Il dibattito sulla sanità che sta tenendo banco in tanti territori della Romagna preoccupa e coinvolge molto Legacoop e le cooperative associate.
Non vi è dubbio, infatti, che il nostro sistema socio-sanitario sia costretto, adesso, a dover affrontare troppe criticità contestualmente: tanti nodi che sono arrivati al pettine nello stesso, drammatico, momento storico.
Ciò avviene mentre la maggior parte delle cooperative sta chiudendo con difficoltà i bilanci 2022 a causa dell’aumento dei costi di gestione, che sono stati riconosciuti in modo problematico dalle stazioni appaltanti. Nel 2023 il possibile rinnovo del CCNL di settore – che resta tuttavia uno dei più bassi del paese – aprirà alla necessità di ulteriori adeguamenti dei contratti di servizi. La cooperazione sociale di Legacoop in Romagna rappresenta 48 cooperative, con 7.100 soci, 6mila occupati e circa 300 milioni di valore della produzione.
Chiediamo che la sanità territoriale ed i servizi socio-sanitari tornino ad essere centrali nel dibattito, al pari di quelli ospedalieri.

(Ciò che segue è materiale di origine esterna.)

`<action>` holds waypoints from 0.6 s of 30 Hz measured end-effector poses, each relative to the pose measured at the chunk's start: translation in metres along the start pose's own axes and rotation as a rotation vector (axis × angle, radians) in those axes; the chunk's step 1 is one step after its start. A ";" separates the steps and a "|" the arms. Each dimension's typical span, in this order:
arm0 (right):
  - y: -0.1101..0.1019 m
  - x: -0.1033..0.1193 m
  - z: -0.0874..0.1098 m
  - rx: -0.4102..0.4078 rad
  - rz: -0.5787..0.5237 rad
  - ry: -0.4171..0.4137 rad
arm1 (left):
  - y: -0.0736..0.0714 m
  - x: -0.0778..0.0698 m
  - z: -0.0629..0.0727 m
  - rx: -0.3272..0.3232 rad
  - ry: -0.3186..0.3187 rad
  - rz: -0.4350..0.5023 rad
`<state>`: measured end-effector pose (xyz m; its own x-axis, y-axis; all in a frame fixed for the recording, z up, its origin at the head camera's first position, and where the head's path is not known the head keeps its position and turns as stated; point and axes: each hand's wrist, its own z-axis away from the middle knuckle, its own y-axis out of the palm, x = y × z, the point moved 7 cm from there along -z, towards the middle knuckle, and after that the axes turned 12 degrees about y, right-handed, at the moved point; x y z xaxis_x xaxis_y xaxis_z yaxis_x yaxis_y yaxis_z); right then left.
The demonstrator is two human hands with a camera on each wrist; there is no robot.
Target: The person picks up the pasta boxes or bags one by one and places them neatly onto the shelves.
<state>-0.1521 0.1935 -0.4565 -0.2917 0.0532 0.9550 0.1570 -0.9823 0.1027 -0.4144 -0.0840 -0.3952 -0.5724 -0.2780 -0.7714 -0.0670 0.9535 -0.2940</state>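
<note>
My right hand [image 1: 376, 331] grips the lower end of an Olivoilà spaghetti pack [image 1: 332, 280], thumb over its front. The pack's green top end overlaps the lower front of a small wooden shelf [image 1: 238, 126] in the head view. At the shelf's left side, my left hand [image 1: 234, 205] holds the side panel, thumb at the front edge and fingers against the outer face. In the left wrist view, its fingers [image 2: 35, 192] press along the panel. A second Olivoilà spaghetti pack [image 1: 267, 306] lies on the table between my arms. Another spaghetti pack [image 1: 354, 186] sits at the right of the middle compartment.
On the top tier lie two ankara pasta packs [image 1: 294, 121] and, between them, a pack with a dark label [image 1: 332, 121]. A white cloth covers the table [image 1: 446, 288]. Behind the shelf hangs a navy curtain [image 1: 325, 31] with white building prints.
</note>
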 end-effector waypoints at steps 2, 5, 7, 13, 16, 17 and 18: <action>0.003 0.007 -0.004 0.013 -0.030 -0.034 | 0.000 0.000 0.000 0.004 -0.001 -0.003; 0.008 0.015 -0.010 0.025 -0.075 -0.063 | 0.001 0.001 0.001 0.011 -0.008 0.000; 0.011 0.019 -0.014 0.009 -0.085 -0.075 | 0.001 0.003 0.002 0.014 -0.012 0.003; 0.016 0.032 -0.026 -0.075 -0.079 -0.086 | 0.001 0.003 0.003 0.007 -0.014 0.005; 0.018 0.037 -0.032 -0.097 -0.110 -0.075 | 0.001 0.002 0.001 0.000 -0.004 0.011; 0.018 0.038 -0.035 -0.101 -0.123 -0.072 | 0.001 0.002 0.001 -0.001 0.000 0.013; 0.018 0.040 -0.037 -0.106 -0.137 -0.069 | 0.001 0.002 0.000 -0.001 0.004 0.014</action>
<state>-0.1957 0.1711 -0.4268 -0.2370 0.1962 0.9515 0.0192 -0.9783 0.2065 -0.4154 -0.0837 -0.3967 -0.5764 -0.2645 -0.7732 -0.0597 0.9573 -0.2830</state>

Chiediamo che si torni a considerare l’integrazione pubblico privata come una risorsa ed un valore aggiunto, a beneficio del territorio e dei romagnoli di tutte le età.

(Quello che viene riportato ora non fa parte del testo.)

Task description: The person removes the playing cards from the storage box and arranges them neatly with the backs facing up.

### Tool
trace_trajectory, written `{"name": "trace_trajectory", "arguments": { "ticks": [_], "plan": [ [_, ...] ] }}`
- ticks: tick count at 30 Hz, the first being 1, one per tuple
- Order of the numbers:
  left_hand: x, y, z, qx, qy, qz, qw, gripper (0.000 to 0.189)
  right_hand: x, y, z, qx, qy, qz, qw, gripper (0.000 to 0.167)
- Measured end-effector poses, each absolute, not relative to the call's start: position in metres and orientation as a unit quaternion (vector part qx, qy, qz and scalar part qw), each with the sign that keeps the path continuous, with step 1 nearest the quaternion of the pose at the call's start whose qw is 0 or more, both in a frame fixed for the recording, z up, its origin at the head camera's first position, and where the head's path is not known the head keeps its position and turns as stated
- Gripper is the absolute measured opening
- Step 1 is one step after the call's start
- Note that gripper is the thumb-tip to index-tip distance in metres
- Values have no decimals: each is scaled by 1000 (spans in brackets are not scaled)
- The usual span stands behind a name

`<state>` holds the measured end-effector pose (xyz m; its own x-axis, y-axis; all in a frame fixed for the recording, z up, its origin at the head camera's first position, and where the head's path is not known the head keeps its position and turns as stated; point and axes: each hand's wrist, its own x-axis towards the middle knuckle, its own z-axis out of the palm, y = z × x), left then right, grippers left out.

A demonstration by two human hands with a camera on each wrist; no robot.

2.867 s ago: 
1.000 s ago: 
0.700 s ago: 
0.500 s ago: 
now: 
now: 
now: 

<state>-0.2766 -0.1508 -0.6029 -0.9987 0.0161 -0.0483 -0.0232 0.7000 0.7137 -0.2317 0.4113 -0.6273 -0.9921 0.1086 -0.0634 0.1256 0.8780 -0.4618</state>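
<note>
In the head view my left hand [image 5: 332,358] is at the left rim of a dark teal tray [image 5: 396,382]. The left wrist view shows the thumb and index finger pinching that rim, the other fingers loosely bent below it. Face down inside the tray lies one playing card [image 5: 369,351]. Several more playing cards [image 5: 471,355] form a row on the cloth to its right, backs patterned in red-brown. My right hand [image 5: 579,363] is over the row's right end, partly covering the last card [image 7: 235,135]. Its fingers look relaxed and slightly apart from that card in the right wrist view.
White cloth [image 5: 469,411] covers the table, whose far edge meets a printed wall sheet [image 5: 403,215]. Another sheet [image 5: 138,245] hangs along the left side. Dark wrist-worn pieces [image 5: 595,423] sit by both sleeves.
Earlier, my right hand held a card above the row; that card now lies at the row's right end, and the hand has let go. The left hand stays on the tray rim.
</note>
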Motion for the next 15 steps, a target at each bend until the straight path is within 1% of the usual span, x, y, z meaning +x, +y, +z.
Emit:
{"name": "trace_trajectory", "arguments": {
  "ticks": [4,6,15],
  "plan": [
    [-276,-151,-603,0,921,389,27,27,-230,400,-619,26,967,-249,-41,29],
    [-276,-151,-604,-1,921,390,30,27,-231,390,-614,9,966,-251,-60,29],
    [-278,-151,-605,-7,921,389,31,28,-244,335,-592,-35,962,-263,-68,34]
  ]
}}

Il mancato rimborso di 5 miliardi alle Regioni da parte dello Stato per le spese Covid è il primo problema, un grande disastro forse annunciato che significa, per la Romagna, dover fare a meno di 87 milioni di spese già sostenute. Non possiamo che essere d’accordo con le preoccupazioni espresse dal Direttore Generale di ASL Romagna e con l’appello in difesa della sanità pubblica lanciato pochi giorni fa a Ravenna dai nostri sindaci. Troppe risorse mancano all’appello per poter immaginare invarianza nei servizi.
La carenza di personale
C’è un altro macro problema, che è quello organizzativo, in particolare per quanto riguarda il personale: medici ed infermieri mancano da anni ormai, in maniera strutturale. A poco, evidentemente, sono servite le assunzioni di massa di operatori fatte dal servizio pubblico nei mesi più bui della pandemia.

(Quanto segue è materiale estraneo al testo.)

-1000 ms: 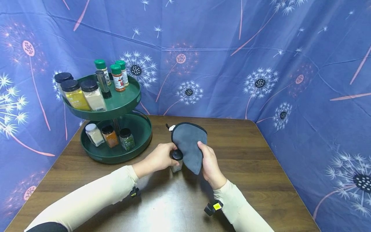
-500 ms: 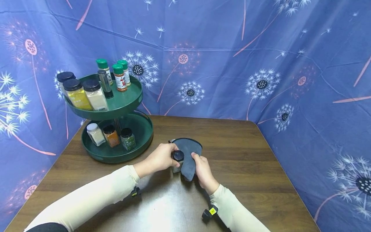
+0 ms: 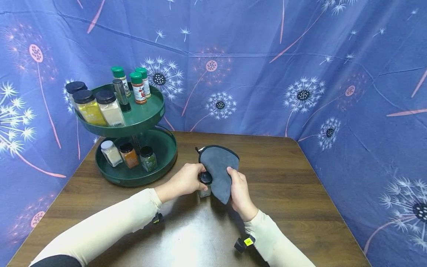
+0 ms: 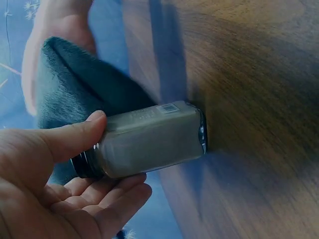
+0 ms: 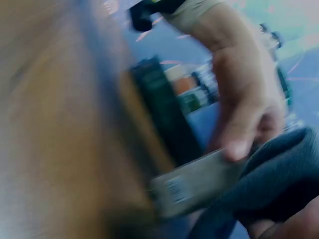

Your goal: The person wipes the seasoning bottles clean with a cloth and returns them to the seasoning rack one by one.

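Near the table's middle, my left hand [image 3: 183, 180] holds a clear jar [image 3: 205, 192] by its black-lidded top, thumb on one side and fingers on the other. The left wrist view shows the jar [image 4: 152, 142] filled with pale contents, a small barcode label near its base. My right hand [image 3: 241, 193] grips a grey cloth [image 3: 219, 167] with dark edging, thumb on the near face. The cloth lies against the jar's right side and hides part of it. Blurred in the right wrist view, the cloth [image 5: 264, 179] loops beside the jar.
A green two-tier rack [image 3: 133, 181] stands at the left. Its upper tier carries several seasoning bottles and jars; the lower holds a white-lidded jar [image 3: 111, 153] and two black-lidded ones. Blue patterned fabric hangs behind and to the right of the wooden table [image 3: 273, 174].
Half a second ago the right hand had drawn the cloth down and left over the jar; now hand and cloth are back up and right. The left hand keeps its hold on the jar.
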`<state>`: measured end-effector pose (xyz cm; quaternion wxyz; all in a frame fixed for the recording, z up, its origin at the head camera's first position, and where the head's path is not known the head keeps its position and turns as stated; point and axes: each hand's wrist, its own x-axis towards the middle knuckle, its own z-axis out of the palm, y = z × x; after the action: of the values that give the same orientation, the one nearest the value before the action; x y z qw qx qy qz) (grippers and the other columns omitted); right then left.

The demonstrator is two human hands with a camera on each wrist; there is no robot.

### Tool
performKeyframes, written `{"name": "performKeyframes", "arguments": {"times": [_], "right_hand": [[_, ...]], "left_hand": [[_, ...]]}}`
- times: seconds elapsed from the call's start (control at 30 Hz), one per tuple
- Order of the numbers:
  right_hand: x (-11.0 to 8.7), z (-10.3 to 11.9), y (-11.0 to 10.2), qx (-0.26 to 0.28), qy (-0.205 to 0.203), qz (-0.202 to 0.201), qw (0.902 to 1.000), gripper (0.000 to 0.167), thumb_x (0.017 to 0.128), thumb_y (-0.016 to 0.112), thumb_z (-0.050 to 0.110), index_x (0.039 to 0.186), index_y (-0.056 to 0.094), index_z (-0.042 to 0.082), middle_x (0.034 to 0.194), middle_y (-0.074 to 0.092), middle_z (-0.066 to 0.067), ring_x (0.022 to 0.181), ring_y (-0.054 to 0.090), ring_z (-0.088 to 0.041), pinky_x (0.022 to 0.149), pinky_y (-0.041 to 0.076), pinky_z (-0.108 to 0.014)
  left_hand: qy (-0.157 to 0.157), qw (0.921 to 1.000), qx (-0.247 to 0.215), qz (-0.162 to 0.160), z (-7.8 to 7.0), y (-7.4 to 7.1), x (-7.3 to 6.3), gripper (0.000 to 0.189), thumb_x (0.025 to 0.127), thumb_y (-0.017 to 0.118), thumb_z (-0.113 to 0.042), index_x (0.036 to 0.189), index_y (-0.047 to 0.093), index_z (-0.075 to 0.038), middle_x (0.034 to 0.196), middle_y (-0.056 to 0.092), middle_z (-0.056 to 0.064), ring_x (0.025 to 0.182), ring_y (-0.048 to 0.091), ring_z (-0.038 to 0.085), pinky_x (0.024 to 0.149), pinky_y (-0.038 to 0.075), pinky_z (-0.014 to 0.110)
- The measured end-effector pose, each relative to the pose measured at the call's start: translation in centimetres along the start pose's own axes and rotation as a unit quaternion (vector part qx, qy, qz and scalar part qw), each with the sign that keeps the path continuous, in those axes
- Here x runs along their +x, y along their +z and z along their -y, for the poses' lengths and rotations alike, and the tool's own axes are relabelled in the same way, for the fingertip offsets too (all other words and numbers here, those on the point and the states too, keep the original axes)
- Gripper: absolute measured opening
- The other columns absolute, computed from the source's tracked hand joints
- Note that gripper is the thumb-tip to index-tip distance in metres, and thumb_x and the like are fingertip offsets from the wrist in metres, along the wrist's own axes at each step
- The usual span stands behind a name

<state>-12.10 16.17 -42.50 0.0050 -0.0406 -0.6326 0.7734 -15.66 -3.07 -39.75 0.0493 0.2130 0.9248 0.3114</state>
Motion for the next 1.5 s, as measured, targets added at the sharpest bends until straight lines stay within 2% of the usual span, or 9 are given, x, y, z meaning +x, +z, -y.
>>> {"name": "performKeyframes", "arguments": {"times": [0.13,0.23,0.53,0.63,0.87,1.1,1.23,1.37,1.5], "right_hand": [[0.1,-2.2,-0.3,-0.05,0.045,0.007,0.9977,0.04,0.107,0.047,0.025,0.07,0.06,0.015,0.062,0.061,0.007,0.058,0.057,-0.007,0.058,0.048,-0.024],[0.1,-2.3,-0.4,-0.063,0.055,0.026,0.9961,0.04,0.107,0.046,0.026,0.073,0.063,0.014,0.062,0.063,0.006,0.058,0.058,-0.007,0.058,0.049,-0.024],[-0.3,1.5,0.0,0.014,-0.009,0.022,0.9996,0.034,0.106,0.048,0.028,0.081,0.063,0.01,0.073,0.066,0.002,0.067,0.064,-0.011,0.062,0.053,-0.026],[-0.1,0.5,-0.2,0.007,-0.009,0.013,0.9998,0.035,0.107,0.047,0.027,0.08,0.064,0.011,0.072,0.065,0.002,0.066,0.063,-0.01,0.064,0.052,-0.026],[0.2,-3.2,-1.4,-0.058,0.041,0.023,0.9972,0.041,0.108,0.044,0.026,0.075,0.065,0.013,0.069,0.064,0.005,0.068,0.06,-0.01,0.067,0.05,-0.025],[0.0,0.5,-0.5,0.008,0.0,0.015,0.9999,0.036,0.105,0.048,0.028,0.077,0.064,0.012,0.073,0.066,0.003,0.068,0.063,-0.011,0.065,0.052,-0.025],[0.2,1.1,-0.4,0.03,-0.011,-0.002,0.9995,0.035,0.105,0.048,0.029,0.079,0.064,0.012,0.076,0.065,0.002,0.071,0.063,-0.011,0.067,0.052,-0.025],[0.0,-0.4,-0.8,0.006,0.008,-0.026,0.9996,0.034,0.105,0.048,0.028,0.078,0.064,0.013,0.075,0.064,0.004,0.073,0.061,-0.01,0.071,0.051,-0.024],[0.1,-2.3,-1.2,-0.048,0.05,-0.012,0.9975,0.039,0.106,0.047,0.026,0.071,0.059,0.016,0.063,0.057,0.007,0.06,0.054,-0.008,0.061,0.046,-0.024]], "left_hand": [[-0.006,1.0,0.0,0.003,-0.1,-0.2,-0.1,0.046,0.069,0.097,-0.022,0.104,0.07,-0.01,0.091,0.073,-0.001,0.083,0.065,0.011,0.08,0.054,0.033],[-0.003,1.0,0.002,0.001,0.0,-0.2,-0.2,0.046,0.069,0.097,-0.022,0.104,0.07,-0.009,0.092,0.074,0.0,0.084,0.066,0.012,0.082,0.054,0.034],[0.011,0.9999,0.009,0.003,-0.1,-0.1,-0.1,0.044,0.068,0.097,-0.021,0.101,0.07,-0.011,0.088,0.071,-0.003,0.079,0.062,0.01,0.074,0.052,0.031],[0.015,0.9998,0.009,0.003,-0.1,-0.1,0.0,0.043,0.068,0.097,-0.021,0.1,0.07,-0.012,0.087,0.071,-0.004,0.078,0.062,0.009,0.074,0.052,0.031],[0.016,0.9998,-0.007,0.005,-0.1,0.1,-0.2,0.041,0.07,0.096,-0.021,0.101,0.07,-0.011,0.088,0.073,-0.003,0.081,0.066,0.009,0.078,0.055,0.033],[0.012,0.9999,-0.008,0.001,0.0,0.5,-0.4,0.042,0.07,0.096,-0.021,0.102,0.069,-0.011,0.089,0.073,-0.003,0.08,0.064,0.009,0.076,0.054,0.031],[0.013,0.9998,-0.01,-0.005,0.0,0.7,-0.4,0.041,0.07,0.095,-0.02,0.101,0.069,-0.012,0.088,0.072,-0.003,0.08,0.064,0.009,0.076,0.053,0.031],[0.014,0.9998,-0.011,-0.007,0.2,0.9,-0.5,0.042,0.072,0.094,-0.021,0.105,0.069,-0.012,0.092,0.072,-0.003,0.081,0.064,0.008,0.077,0.053,0.031],[0.008,0.9998,-0.009,-0.017,0.4,1.0,-0.5,0.045,0.073,0.094,-0.023,0.109,0.069,-0.011,0.095,0.073,-0.002,0.082,0.065,0.009,0.076,0.054,0.031]]}}
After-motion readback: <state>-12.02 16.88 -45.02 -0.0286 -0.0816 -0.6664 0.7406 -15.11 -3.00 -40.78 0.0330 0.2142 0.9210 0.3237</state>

Eppure, quelle assunzioni non sono state indolori, qualcuno le ha subite e ancora oggi ne sta pagando le conseguenze: sono le cooperative sociali che svolgono attività di inserimento lavorativo protetto e che, soprattutto, assistono e supportano le persone non autosufficienti nei servizi domiciliari, residenziali e diurni. Imprese che lavorano con qualità e responsabilità e che da tanti anni garantiscono ai cittadini romagnoli, così come previsto dalla normativa, standard di servizi parificati a quelli del pubblico.
Il sistema, però, non è in grado di reggere a lungo alla carenza di personale.
La sanità territoriale torni al centro del dibattito
Non è finita. C’è un altro problema che va evidenziato, forse il più preoccupante, ovvero il timore reale che la maggior parte delle carenze economiche ed organizzative pubbliche siano concentrate sulle criticità dei servizi ospedalieri: e la sanità territoriale?
Appare sempre più evidente come l’emergenza pandemica abbia addormentato il confronto sulle politiche di welfare territoriale, ponendo al centro le tematiche ospedaliere, anche se in una logica emergenziale. Eppure, proprio la pandemia ha riacceso i riflettori sul nostro contesto demografico e sociale, che è quello di un paese che sta invecchiando, con un sistema sanitario universalistico tutt’altro che omogeneo fra le regioni e con bisogni che nel frattempo non solo sono aumentati, ma anche cambiati.
Cresce l’incidenza delle malattie croniche, ma anche la solitudine familiare, con tutto ciò che questo comporta dal punto di vista del fabbisogno di servizi domiciliari e territoriali, anche a bassa soglia.
Chiediamo con forza alle istituzioni locali e all’ASL della Romagna di tornare ad incontrarci per affrontare insieme i nodi più ostici del sistema.